[[ The records, beginning ]]

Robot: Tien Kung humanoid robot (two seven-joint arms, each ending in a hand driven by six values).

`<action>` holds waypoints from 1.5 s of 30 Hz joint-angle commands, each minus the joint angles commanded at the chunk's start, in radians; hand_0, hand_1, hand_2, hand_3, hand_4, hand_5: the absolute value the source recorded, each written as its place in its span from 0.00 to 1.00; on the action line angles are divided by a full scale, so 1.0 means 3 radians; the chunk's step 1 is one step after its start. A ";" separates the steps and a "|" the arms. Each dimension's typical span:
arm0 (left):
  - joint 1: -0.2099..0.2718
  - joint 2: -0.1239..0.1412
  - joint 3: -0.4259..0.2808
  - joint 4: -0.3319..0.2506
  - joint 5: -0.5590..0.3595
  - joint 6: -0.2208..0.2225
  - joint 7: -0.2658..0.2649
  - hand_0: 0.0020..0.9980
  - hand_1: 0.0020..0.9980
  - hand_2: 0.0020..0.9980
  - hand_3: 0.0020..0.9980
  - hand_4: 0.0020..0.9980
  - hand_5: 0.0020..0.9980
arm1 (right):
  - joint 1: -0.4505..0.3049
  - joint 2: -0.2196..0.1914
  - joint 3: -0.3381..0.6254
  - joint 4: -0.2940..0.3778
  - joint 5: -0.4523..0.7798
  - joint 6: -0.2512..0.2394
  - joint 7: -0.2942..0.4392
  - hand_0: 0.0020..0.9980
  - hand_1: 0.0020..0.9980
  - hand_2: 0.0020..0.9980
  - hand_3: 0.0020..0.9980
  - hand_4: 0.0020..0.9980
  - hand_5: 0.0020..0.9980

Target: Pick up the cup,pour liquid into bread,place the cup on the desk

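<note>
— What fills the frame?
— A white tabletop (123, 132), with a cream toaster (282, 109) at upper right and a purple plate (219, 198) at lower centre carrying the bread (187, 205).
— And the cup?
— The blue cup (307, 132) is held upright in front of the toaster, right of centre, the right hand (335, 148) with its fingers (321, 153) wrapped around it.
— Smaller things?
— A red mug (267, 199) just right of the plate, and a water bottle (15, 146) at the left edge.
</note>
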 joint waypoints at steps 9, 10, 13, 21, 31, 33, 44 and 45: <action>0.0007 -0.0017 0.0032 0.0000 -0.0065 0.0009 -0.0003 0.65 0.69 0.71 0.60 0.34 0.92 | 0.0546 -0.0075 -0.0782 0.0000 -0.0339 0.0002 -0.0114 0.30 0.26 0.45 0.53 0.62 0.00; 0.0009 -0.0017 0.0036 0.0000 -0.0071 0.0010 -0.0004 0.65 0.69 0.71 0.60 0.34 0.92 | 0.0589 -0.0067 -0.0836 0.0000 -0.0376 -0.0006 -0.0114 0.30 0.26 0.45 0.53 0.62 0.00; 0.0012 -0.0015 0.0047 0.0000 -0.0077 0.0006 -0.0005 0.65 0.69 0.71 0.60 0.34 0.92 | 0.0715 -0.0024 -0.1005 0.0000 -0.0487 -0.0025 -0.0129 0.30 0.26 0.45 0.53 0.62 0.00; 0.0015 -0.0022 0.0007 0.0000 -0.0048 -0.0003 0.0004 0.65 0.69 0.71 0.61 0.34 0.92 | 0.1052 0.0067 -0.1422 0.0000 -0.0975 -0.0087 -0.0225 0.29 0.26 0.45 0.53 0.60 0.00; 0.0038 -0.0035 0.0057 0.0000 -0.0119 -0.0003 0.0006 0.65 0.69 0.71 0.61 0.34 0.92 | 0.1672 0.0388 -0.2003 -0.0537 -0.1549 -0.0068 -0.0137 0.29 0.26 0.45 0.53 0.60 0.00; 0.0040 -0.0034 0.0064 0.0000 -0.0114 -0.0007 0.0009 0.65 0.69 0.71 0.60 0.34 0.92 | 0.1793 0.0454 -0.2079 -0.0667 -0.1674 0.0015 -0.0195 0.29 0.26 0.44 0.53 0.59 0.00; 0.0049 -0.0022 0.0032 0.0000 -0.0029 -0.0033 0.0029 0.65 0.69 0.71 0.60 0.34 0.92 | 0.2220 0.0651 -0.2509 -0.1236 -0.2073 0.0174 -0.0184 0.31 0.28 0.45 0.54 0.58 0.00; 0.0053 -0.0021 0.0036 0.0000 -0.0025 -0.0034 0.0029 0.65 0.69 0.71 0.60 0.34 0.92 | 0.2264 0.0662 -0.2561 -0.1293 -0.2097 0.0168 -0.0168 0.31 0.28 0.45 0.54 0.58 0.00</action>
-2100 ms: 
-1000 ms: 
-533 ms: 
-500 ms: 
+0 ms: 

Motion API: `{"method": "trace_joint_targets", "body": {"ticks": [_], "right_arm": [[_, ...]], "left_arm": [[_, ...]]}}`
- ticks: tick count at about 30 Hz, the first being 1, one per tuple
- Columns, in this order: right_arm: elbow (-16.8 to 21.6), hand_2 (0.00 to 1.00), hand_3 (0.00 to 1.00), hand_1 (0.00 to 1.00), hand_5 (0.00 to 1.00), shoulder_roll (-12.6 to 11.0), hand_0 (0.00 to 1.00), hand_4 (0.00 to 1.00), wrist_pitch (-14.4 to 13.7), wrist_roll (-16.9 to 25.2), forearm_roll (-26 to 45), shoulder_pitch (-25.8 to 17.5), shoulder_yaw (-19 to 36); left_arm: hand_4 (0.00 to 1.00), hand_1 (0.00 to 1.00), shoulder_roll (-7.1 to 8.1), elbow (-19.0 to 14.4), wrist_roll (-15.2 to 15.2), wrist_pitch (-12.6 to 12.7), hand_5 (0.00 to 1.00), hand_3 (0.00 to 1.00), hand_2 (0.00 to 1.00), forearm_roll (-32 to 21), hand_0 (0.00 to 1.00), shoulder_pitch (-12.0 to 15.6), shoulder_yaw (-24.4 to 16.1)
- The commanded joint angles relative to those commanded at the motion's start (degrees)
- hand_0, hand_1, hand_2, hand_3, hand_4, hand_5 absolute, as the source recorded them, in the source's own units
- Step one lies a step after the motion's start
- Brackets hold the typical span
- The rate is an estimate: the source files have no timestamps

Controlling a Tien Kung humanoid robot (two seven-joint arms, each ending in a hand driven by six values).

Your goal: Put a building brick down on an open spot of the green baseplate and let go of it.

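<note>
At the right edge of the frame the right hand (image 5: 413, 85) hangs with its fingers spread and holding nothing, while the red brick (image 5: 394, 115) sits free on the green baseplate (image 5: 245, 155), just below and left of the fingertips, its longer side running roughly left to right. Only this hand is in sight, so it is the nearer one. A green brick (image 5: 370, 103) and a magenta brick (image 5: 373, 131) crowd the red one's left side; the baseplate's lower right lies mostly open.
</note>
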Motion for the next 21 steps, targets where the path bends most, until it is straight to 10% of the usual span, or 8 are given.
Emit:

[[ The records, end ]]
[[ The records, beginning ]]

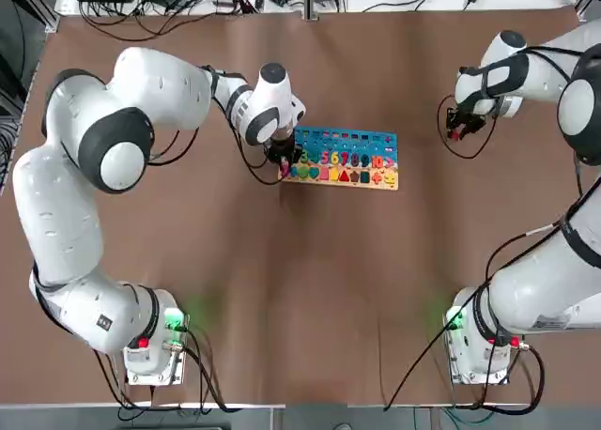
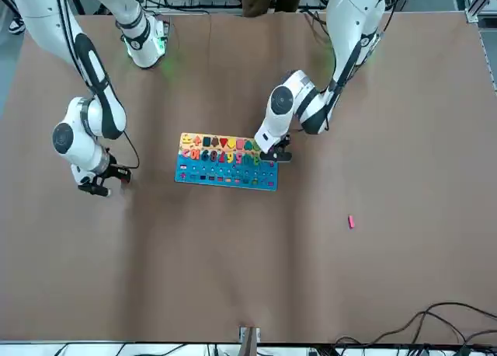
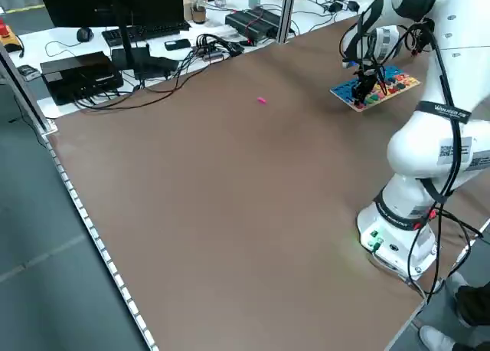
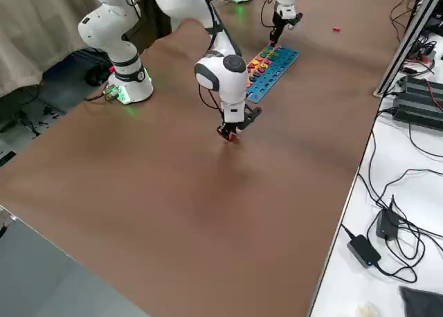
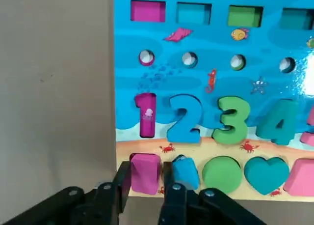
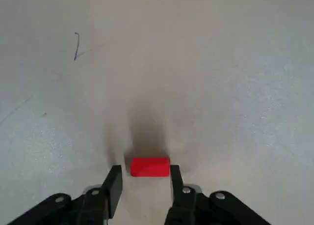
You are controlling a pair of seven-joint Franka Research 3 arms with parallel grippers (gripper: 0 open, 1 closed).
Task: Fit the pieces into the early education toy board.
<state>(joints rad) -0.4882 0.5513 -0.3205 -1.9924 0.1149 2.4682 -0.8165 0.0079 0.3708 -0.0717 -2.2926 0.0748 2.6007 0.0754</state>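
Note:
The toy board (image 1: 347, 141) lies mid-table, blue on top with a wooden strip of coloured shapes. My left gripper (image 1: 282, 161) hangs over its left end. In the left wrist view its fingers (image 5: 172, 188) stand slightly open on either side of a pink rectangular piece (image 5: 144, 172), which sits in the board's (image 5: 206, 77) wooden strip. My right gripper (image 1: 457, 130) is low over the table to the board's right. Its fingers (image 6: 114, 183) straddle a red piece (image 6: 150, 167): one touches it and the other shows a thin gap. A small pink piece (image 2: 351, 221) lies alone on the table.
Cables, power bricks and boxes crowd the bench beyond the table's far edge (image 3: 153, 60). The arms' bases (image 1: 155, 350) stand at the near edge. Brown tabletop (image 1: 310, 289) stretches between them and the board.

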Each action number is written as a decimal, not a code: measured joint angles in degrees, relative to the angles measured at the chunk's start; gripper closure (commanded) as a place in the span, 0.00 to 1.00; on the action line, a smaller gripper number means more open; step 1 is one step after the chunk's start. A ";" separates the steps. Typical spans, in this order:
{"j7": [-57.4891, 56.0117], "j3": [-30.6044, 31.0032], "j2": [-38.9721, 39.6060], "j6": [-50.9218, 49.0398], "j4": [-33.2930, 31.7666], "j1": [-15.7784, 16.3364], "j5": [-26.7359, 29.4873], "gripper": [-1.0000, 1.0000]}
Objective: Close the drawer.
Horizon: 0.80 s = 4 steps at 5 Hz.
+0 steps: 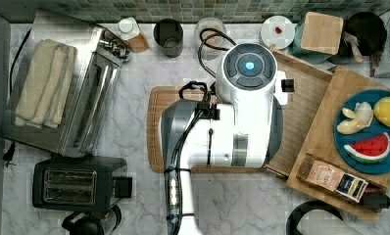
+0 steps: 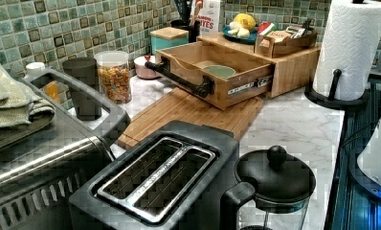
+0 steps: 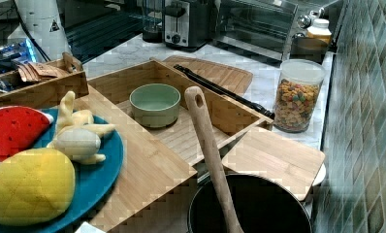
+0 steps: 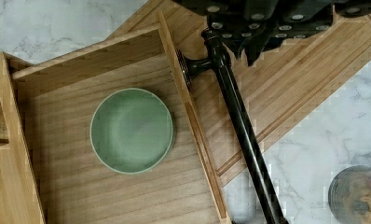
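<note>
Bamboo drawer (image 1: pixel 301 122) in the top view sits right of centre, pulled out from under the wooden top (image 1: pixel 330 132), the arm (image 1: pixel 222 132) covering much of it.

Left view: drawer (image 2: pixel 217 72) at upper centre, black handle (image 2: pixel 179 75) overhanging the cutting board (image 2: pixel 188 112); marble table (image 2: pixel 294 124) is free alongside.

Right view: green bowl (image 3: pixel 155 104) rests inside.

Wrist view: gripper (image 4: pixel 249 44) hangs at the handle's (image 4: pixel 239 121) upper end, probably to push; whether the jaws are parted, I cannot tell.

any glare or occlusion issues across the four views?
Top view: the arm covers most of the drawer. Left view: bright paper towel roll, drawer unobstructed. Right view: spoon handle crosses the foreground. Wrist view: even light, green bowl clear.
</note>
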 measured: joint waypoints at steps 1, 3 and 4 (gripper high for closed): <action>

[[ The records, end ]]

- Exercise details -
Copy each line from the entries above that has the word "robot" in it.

- Worked solution -
Robot: Tien Kung humanoid robot (two seven-joint arms, each ending in a hand driven by six values).
Controlling a Tien Kung humanoid robot (two seven-joint arms, each ending in a hand driven by six values).

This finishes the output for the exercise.